When Pompey took charge of the war in the East, he re-opened negotiations with Phraates III; they came to an agreement and Roman–Parthian troops invaded Armenia in 66/65 BC, but soon a dispute arose over Euphrates boundary between Rome and Parthia. Pompey refused to recognize the title of "King of Kings" for Phraates, and offered arbitration between Tigranes and the Parthian king over Corduene. Finally, Phraates asserted his control over Mesopotamia, except for the western district of Osroene, which became a Roman dependency.

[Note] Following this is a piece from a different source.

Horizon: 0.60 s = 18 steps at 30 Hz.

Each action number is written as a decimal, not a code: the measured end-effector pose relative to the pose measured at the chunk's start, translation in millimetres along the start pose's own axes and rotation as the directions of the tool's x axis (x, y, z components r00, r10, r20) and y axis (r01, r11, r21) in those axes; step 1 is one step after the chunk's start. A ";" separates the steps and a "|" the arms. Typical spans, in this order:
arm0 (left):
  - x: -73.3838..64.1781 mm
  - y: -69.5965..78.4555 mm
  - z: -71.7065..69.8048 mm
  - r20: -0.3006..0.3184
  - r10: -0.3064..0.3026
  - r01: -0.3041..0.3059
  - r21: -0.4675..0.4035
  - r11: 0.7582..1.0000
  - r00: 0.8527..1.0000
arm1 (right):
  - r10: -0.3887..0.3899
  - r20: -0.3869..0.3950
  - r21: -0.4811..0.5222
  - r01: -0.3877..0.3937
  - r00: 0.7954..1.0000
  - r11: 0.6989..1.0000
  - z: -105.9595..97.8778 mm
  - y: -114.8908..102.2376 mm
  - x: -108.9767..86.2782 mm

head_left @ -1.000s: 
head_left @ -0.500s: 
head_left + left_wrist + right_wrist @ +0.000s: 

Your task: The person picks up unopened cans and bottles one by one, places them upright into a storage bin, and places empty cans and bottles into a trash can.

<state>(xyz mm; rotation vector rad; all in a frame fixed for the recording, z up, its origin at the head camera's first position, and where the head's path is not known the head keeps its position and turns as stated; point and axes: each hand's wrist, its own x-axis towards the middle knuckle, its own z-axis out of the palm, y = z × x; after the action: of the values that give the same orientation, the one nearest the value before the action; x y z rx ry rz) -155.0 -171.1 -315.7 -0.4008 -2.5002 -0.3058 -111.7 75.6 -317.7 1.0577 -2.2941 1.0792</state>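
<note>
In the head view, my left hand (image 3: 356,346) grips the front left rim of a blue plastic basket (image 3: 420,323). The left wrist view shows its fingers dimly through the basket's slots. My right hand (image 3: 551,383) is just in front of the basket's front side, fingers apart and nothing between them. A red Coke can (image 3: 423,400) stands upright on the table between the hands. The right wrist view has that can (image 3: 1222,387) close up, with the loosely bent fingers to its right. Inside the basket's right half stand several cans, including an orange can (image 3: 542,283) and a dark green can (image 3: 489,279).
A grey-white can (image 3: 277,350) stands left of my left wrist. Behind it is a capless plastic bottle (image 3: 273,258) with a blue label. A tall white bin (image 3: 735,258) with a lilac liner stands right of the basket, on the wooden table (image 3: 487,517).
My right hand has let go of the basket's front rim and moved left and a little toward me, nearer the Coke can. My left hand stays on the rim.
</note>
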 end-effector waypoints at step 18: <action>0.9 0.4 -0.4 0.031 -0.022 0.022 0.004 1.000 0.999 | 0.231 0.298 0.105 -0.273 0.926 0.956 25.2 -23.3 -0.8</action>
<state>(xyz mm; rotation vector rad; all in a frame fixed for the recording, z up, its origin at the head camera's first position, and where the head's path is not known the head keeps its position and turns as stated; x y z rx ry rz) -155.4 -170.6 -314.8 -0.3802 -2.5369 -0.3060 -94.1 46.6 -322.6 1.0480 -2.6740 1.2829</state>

=== Battle of Carrhae (53 BC) ===

In 53 BC, Crassus led an invasion of Mesopotamia, with catastrophic results; at the Battle of Carrhae, Crassus and his son Publius were defeated and killed by a Parthian army under General Surena. The bulk of his force was either killed or captured; of 42,000 men, about half died, a quarter made it back to Syria, and the remainder became prisoners of war. Rome was humiliated by this defeat, and this was made even worse by the fact that the Parthians had captured several Legionary Eagles. It is also mentioned by Plutarch that the Parthians found the Roman prisoner of war that resembled Crassus the most, dressed him as a woman and paraded him through Parthia for all to see. This, however, could easily be Roman propaganda. Orodes II, with the rest of the Parthian Army, defeated the Armenians and captured their country. However, Surena's victory invoked the jealousy of the Parthian king, and he ordered Surena's execution. Following Surena's death, Orodes II himself took command of the Parthian army and led an unsuccessful military campaign into Syria. The Battle of Carrhae was one of the first major battles between the Romans and Parthians.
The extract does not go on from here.